- Abbreviation: BKM
- Chairman: Tessie Eria Lambourne
- Founded: 22 May 2020
- Merger of: Kiribati First Party Pillars of Truth
- Ideology: Progressivism Feminism Pro-Taiwan
- Colours: Navy blue
- House of Assembly: 8 / 45

Website
- Party Facebook

= Boutokaan Kiribati Moa Party =

Kiribati political party

The Boutokaan Kiribati Moa Party (BKM) is a political party in Kiribati.

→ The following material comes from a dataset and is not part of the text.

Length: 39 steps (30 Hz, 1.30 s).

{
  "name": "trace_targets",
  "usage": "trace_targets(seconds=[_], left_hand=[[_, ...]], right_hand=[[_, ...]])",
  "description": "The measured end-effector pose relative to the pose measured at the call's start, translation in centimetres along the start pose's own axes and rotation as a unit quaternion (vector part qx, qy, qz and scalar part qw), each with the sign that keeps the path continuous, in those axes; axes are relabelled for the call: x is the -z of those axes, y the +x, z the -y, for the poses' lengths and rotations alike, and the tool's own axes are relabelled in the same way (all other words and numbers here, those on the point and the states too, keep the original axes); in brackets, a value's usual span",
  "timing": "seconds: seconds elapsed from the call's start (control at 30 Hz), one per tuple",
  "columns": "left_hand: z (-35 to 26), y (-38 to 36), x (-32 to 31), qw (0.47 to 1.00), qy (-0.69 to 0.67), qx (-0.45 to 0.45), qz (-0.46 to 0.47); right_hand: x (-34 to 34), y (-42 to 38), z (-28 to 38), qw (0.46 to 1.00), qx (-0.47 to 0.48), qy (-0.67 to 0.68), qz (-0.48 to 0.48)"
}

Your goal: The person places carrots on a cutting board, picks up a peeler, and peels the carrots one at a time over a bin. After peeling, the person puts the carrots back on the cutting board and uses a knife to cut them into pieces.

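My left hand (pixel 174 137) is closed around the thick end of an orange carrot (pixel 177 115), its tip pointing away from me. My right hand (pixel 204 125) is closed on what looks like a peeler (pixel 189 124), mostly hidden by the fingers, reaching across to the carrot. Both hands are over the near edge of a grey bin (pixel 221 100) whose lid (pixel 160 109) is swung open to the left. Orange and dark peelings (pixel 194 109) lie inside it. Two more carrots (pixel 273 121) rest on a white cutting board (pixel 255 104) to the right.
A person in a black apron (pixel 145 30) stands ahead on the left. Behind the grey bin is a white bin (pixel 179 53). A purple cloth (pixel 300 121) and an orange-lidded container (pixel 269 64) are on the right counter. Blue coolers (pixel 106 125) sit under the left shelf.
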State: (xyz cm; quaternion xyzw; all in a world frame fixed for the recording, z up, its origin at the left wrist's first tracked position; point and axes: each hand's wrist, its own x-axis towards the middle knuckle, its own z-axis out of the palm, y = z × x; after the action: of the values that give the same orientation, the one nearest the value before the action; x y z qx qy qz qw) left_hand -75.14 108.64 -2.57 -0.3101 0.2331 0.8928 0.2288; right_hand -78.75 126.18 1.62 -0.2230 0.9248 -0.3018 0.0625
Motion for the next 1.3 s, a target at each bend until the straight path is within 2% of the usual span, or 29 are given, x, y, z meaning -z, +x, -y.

The party was created as a merger of the Kiribati First Party and Boutokaan te Koaua in 2020. It is one of the two dominant parties in Kiribati, the other being the Tobwaan Kiribati Party.

== History ==
The party was established in May 2020, after the merger of the Pillars of Truth with the Kiribati First Party of Banuera Berina and twelve other MPs which left the Tobwaan Kiribati Party following the government's decision to cut diplomatic ties with Taiwan in favor of closer relations with China.
On 22 May 2020, at the first meeting of the Maneaba ni Maungatabu, BKM nominated Banuera Berina as a candidate for the Beretitenti election.

Banuera was unsuccessful at the election, and the party shortly thereafter dissolved, with many of the members going on to form the Kamanoan Kiribati Party in August 2020.